The response should contain only those lines of the entries below that include the string "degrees".

Stored entries:
*** Block opens ***
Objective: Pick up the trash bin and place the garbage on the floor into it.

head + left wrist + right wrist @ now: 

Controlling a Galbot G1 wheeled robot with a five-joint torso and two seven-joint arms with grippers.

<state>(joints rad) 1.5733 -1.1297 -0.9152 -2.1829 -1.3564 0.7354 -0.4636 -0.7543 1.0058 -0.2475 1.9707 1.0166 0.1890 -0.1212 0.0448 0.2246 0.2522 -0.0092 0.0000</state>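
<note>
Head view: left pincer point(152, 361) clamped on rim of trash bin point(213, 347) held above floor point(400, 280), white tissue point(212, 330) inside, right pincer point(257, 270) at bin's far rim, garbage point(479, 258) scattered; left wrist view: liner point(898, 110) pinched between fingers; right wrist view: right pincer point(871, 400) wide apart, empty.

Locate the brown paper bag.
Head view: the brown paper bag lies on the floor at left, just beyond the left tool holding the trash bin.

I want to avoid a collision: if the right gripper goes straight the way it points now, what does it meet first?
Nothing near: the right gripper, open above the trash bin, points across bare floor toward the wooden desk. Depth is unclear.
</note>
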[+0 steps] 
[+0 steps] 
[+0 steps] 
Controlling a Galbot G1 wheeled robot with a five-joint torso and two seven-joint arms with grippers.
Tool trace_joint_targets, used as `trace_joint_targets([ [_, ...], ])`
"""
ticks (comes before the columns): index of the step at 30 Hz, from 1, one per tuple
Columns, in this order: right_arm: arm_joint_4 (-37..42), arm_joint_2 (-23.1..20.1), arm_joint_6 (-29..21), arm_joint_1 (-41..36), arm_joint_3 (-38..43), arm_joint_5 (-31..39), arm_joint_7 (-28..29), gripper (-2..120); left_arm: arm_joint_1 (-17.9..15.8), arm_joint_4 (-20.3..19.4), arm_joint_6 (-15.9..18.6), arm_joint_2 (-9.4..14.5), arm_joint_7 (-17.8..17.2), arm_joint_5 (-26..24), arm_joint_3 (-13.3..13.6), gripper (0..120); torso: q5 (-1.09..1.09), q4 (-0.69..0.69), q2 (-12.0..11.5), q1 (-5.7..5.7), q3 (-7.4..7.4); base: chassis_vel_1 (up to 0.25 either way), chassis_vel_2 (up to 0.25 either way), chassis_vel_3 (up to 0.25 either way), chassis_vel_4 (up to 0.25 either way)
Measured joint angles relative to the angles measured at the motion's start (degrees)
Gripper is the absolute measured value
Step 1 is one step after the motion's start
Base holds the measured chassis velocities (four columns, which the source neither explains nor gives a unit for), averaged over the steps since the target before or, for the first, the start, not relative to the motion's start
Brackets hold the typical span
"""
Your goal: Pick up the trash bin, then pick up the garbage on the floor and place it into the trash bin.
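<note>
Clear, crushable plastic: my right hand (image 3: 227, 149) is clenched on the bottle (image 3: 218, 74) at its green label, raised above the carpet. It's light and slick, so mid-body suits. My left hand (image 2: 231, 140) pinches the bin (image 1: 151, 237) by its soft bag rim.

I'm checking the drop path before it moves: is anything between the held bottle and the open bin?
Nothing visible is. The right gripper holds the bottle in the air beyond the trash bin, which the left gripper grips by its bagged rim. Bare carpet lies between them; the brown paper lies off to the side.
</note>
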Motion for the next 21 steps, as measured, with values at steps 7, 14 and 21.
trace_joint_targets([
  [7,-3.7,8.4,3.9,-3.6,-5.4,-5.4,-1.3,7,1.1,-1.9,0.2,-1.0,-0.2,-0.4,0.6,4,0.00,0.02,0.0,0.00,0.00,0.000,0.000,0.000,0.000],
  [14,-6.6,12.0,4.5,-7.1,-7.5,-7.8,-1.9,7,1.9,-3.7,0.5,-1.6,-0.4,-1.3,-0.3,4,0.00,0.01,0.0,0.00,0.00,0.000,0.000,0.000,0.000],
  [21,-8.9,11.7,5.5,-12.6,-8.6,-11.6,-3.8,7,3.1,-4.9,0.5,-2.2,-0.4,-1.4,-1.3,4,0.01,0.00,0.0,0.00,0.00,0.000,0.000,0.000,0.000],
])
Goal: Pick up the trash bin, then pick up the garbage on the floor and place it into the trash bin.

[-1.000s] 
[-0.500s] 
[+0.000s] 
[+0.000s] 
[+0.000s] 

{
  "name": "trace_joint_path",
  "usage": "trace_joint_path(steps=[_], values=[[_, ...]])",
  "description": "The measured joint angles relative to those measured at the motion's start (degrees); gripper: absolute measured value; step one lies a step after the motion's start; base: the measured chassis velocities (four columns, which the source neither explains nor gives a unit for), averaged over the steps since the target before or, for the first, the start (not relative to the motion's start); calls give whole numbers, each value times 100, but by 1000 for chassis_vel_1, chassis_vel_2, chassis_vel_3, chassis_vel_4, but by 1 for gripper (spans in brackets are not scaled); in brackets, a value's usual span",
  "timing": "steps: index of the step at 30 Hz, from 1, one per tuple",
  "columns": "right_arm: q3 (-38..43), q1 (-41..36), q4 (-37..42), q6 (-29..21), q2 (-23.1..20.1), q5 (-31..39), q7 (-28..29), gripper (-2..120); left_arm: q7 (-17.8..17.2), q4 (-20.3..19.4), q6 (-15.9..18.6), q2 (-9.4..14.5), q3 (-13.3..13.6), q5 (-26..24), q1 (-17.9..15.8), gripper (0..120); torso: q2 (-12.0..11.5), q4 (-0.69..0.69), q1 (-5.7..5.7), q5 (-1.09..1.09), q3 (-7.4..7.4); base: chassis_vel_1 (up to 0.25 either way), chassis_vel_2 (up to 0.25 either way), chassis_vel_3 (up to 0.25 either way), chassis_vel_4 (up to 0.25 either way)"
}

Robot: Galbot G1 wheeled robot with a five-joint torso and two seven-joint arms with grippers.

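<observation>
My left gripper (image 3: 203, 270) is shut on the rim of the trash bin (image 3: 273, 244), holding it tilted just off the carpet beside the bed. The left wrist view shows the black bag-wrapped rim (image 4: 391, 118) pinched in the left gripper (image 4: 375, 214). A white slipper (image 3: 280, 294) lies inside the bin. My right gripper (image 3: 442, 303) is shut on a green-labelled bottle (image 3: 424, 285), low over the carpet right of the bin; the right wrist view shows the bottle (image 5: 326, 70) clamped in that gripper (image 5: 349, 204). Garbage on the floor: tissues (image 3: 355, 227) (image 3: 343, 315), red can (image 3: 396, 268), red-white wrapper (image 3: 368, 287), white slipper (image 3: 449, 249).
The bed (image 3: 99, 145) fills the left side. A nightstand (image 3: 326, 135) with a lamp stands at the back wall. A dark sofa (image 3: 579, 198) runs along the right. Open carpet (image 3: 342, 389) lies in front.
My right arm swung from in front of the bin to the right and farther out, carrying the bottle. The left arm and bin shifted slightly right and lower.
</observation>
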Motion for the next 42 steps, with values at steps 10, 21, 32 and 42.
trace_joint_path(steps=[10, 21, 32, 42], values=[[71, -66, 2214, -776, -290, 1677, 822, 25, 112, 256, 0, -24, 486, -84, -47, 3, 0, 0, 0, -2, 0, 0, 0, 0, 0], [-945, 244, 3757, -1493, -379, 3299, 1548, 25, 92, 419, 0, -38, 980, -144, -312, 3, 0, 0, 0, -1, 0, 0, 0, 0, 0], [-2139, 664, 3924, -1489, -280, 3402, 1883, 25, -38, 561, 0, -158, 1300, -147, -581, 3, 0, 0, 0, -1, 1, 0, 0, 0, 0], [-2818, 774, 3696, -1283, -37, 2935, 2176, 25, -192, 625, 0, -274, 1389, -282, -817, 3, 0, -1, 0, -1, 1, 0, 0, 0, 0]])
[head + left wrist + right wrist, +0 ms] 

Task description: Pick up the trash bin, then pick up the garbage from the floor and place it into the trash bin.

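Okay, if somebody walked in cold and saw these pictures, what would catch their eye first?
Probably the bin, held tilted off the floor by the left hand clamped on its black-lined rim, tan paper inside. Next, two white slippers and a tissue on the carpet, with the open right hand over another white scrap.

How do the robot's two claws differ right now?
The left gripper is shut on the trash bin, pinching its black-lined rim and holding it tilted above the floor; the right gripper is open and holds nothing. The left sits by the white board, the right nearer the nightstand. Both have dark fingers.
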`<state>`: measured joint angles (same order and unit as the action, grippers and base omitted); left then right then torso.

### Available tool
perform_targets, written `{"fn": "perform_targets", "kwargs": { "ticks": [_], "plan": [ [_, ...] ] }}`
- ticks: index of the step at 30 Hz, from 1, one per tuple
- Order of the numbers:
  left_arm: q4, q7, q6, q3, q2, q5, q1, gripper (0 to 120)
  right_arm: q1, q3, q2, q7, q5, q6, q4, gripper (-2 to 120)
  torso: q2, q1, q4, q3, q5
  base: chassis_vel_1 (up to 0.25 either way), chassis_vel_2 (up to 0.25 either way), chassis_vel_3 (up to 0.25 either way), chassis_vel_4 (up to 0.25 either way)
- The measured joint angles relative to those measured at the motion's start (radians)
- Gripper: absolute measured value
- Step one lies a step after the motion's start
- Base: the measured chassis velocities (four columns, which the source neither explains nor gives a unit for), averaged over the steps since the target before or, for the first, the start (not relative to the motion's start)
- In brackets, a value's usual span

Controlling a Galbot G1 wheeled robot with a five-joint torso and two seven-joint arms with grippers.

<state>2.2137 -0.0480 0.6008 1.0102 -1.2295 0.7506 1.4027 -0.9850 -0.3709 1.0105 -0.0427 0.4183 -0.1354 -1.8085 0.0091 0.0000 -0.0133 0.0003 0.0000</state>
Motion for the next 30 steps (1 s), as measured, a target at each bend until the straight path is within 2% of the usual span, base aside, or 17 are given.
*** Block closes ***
▸ **Response to the task**:
Measured joint angles relative to the angles measured at the motion's start (degrees)
  "description": "The measured joint angles relative to those measured at the motion's start (degrees); gripper: absolute measured value; step one lies a step after the motion's start; base: the measured chassis velocities (four columns, which the source neither explains nor gives a unit for), averaged over the steps since the target before or, for the first, the start (not relative to the motion's start); calls give whole numbers, each value times 100, but by 1000 for chassis_vel_1, chassis_vel_2, chassis_vel_3, chassis_vel_4, but by 1 for gripper (spans in brackets are not scaled); in brackets, a value's usual span",

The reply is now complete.